→ Prompt: Every line of the records below from the line with "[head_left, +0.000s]" up to and including the line with "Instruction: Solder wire" must be reproduced exactly, and no line outside that range.

→ Task inputs:
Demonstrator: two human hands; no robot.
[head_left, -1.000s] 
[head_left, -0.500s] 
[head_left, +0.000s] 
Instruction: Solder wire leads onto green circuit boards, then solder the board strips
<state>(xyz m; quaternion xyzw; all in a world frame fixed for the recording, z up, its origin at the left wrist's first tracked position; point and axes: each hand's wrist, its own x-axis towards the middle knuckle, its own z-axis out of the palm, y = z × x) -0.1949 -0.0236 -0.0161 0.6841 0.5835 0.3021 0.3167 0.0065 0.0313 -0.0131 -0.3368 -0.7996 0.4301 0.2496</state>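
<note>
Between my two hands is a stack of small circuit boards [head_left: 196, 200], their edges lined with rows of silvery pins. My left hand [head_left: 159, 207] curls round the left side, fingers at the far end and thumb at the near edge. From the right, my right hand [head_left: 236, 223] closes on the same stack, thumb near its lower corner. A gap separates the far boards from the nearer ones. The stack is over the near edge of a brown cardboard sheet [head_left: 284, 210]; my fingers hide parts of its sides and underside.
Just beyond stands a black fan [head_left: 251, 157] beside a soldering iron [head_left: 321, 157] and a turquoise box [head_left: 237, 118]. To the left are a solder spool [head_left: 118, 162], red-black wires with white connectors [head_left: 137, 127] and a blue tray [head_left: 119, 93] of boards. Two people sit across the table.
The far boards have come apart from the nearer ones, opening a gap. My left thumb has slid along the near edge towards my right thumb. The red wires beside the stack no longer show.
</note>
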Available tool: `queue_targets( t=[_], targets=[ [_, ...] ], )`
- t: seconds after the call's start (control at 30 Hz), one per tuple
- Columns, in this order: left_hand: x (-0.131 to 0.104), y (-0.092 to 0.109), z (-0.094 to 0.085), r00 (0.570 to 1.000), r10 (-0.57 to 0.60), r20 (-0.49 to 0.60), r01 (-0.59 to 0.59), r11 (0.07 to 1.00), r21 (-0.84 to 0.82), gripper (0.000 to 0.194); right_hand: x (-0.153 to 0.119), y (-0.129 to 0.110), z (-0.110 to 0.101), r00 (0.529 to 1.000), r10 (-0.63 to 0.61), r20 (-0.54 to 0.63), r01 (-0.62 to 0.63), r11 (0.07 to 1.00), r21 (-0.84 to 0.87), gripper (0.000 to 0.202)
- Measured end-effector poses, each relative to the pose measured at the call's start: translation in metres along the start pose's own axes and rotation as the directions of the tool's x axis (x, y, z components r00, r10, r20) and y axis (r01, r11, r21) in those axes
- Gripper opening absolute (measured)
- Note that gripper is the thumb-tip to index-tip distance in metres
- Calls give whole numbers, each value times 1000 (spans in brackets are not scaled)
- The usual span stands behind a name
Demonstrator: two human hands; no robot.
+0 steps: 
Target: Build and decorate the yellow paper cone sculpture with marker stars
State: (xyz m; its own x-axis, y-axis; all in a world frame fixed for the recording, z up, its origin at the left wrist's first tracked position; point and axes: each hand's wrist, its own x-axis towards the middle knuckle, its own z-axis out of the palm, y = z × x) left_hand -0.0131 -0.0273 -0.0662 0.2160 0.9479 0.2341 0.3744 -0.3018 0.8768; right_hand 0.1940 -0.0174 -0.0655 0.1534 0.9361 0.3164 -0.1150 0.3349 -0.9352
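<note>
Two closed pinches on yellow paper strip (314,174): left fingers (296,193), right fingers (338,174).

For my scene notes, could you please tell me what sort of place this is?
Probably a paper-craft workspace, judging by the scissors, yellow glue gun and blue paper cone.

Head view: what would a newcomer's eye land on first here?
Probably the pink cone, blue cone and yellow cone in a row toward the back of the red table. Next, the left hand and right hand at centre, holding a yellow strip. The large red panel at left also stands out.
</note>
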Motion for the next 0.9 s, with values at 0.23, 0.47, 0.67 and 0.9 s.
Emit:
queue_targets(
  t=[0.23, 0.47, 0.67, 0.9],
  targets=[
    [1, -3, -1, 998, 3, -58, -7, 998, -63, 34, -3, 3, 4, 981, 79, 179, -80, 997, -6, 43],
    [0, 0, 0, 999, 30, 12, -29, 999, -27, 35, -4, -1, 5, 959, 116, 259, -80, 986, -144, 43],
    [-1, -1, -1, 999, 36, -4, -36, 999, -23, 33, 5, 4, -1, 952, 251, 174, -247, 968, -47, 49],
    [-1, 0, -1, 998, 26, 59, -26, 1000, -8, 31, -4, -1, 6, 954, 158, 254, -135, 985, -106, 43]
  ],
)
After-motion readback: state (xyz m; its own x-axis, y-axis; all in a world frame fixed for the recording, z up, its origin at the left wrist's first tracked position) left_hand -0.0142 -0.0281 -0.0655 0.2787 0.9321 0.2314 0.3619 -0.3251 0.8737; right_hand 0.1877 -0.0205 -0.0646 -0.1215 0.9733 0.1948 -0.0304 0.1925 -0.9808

→ Exercise answer:
[head_left, +0.000s] 
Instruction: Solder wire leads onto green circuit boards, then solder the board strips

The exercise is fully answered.